CDB!
- Book cover
- Author: William Steig
- Illustrator: William Steig
- Cover artist: William Steig
- Language: English
- Genre: Children's book
- Publisher: Simon & Schuster
- Publication date: 1968
- Publication place: United States
- Media type: Print
- ISBN: 0671650238
- Followed by: CDC?

= CDB! =

1968 children's book by William Steig

CDB! is a children's picture book written and illustrated by William Steig, who later won the Caldecott Medal in 1970 for Sylvester and the Magic Pebble. The book, published in 1968 by Simon & Schuster, is a collection of pictures with captions written in code, with letters in the caption standing for words the letter's names sound like (gramograms). The illustrations that accompany the codes show scenes that help the reader decode the caption. The cover illustration shows a child pointing out a bee to another child. The title, CDB!, thus translates as "See (CEE) the (DEE) bee (BEE)!" The book was updated by Steig over thirty years after its original publication with the addition of color to the illustrations, as well as an answer key at the end. Steig followed this book with a sequel, CDC?

==Reception==
Richard F. Abrahamson, writing in The Reading Teacher, commented: "For the child who is playing with language and sounds, this book is hilarious". Lilian H. Heil, in Children's Book and Media Review, called CDB! "entertaining" for adults and children. Steven Heller cites CDB! as having predicted the rise of SMS language (textspeak), writing: "For over forty years this book has both perplexed and excited its young and old readers, offering challenges and frustrations with a satisfying punchline.
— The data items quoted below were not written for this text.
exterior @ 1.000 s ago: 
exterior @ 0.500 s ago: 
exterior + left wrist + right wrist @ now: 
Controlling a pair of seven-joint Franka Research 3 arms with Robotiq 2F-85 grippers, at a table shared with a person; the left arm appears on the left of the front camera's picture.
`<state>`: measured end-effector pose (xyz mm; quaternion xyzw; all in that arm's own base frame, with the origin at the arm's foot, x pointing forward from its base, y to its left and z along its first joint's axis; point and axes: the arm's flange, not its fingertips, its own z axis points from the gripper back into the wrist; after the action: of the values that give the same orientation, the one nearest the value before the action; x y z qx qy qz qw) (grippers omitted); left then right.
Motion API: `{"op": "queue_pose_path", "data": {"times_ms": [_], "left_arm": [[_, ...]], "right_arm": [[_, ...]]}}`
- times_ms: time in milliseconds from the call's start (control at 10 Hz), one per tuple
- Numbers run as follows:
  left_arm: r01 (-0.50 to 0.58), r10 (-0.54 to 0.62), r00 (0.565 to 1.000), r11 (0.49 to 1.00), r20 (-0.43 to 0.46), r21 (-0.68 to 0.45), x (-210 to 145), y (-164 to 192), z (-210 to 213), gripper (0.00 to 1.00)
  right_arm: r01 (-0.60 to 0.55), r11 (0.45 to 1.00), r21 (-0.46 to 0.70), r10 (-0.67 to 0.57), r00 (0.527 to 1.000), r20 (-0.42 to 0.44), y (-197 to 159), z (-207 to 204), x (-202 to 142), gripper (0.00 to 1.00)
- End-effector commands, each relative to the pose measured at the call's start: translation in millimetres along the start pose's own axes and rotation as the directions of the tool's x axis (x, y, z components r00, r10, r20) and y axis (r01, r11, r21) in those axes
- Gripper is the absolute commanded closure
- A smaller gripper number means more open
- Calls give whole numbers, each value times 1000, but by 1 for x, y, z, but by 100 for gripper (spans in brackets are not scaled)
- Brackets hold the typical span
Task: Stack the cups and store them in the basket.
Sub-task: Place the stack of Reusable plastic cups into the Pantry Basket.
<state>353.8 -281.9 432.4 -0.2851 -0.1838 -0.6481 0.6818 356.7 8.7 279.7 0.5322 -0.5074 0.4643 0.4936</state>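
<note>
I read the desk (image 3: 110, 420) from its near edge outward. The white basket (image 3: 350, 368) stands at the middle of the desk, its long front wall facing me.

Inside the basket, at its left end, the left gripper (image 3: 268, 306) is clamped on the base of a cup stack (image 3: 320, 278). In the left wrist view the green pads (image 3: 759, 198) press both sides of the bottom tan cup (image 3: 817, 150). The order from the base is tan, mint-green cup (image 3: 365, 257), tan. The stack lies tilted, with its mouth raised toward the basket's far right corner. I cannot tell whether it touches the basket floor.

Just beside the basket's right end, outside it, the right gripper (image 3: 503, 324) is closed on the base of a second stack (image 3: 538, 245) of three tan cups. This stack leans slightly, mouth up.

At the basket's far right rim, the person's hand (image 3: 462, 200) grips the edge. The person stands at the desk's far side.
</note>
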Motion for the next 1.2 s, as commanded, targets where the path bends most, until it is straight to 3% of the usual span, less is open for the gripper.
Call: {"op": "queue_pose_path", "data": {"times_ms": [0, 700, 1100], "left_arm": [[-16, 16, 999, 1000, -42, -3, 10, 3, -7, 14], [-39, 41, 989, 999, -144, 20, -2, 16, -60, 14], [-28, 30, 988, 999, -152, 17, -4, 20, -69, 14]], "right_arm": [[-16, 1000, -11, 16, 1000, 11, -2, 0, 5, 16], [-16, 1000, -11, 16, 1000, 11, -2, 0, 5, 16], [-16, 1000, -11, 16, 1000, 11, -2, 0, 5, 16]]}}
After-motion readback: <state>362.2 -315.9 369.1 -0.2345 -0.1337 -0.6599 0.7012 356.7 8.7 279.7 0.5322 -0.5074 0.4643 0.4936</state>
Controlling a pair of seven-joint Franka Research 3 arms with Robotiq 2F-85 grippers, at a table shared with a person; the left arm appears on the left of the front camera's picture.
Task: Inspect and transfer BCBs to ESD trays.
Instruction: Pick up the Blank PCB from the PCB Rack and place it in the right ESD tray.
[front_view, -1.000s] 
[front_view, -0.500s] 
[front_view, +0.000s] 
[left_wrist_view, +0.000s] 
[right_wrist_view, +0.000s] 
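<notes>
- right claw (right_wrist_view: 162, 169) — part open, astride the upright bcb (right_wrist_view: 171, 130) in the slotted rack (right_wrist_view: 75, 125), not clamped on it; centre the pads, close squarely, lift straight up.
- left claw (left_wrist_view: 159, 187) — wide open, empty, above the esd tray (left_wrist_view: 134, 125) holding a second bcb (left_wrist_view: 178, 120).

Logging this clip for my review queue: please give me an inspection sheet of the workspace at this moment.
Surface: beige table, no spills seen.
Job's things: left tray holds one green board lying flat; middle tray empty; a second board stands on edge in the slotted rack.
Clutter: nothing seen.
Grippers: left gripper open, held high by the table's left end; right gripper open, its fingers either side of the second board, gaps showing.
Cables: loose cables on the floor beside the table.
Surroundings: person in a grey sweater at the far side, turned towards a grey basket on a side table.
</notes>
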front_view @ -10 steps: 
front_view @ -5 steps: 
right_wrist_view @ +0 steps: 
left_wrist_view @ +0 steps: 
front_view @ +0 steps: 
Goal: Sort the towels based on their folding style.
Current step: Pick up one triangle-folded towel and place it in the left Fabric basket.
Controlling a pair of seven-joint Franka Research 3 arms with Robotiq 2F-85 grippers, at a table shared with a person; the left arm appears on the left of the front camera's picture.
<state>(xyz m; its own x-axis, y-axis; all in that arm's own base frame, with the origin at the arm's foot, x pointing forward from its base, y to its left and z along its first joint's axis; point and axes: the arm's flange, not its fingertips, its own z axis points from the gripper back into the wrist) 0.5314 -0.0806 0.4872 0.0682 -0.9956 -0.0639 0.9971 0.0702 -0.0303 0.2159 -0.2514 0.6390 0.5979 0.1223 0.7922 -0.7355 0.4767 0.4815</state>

In the original Windmill paperback edition, a summary of the book reads as follows: 'Letters and words are used to create the sounds of words and simple sentences 4 u 2 figure out with the aid of illustrations'. This is a fairly accurate description of SMS-speak".

==Legacy==
Other artists have specifically taken Steig's CDB! as the inspiration for their books of cartoons captioned with gramograms, including Joana Avillez and Molly Young, whose D C-T! features cartoons about New York ("D C-T" translates as "the city"); and Amy Sohn, whose CBD! features cartoons about cannabidiol. Amy Krouse Rosenthal and Tom Lichtenheld's Wumbers was dedicated to Steig and cited CDB! as its inspiration; Wumbers combined regular words with numbers to substitute for their sounds, such as "Would you like some honey 2 swee10 your tea?"

The book's title inspired the name of a chain of pizzerias in the Tampa area, CDB Pizza, which operated from 1975 to 2019. The pizzeria kept copies of the book on tables for customers to read. Many copies were taken, resulting in the restaurateurs buying 15,000 copies of the book over the years.